Mitgegeben auf den Weg

04. Juni 2021
Margrit Liedtke

Ich komme gerade vom Einkaufen. Mein Einkauf ist eingeräumt und ich denke darüber nach, was mir passiert ist. Es war eigentlich nichts Besonderes und kann immer mal vorkommen. Die Verkäuferin an der Kasse hatte aus Versehen zu viel abgerechnet und ich habe es erst gemerkt, als mein Einkauf schon im Auto verstaut war. Die Verkäuferin war neu und kannte mich nicht. So ging ich anschließend zu einem Verkäufer, der mich kannte und erzählte ihm davon. Er glaubte und vertraute mir sofort, ging zur Kasse und gab mir das Geld. Zuhause fühlte ich mich richtig gut und dachte, es ist so schön wenn die Menschen einen kennen und darauf vertrauen, dass man sie nicht über den Tisch ziehen will. Fühlt Gott sich auch so gut, wenn wir ihm vertrauen.
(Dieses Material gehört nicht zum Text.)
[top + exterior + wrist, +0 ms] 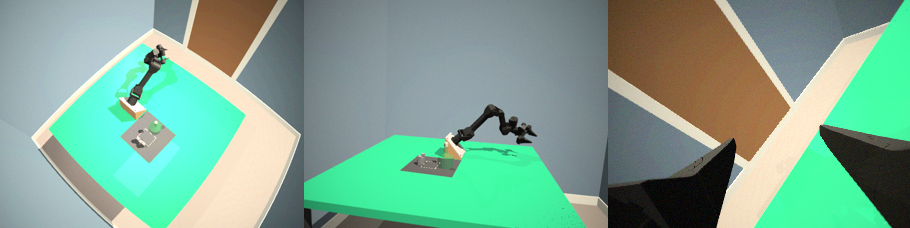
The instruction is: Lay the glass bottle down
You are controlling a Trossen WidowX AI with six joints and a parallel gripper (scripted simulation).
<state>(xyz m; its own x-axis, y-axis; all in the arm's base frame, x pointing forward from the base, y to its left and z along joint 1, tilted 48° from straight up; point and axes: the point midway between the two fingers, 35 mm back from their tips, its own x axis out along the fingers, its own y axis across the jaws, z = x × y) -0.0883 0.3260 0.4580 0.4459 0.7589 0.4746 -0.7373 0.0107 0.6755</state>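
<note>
Top view shows me the glass bottle point(155, 127) point(445, 162), round, green and see-through, with a skinny neck and a pale tip. It stands up on the dark mat point(149, 155) point(428, 172), well apart from my gripper point(167, 54) point(534, 139) point(778, 132), back past the arm's foot. My gripper is wide, with nothing in it. From its own camera, I can't see the bottle, and the black pointy fingers get cut off by the edges. The grey rest point(141, 141) point(420, 160) looks blocky, but its U shape is hard to make out. It's farther from my gripper than the bottle.
</note>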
Ja, ich weiß, das sind menschliche Bilder, aber wir sind menschlich und können auch nur so von ihm reden. Kann man Gott auch nur vertrauen, wenn man ihn kennt? Wie lernt man Gott kennen? Geht das überhaupt? Aus der Bibel kennen wir viele Geschichten von Menschen, die ihre Erfahrungen mit Gott in ihrer Zeit gemacht und in ihren Bildern und Worten weitergegeben haben. Diese Erfahrungen können uns helfen und Mut machen, eigene Erfahrungen zu sammeln. Dabei verändern sich unsere Vorstellungen von Gott im Laufe des Lebens. Gespräche über Gott und das Nachdenken über schwierige Fragen helfen, den eigenen Glauben immer wieder auf das Leben zu beziehen.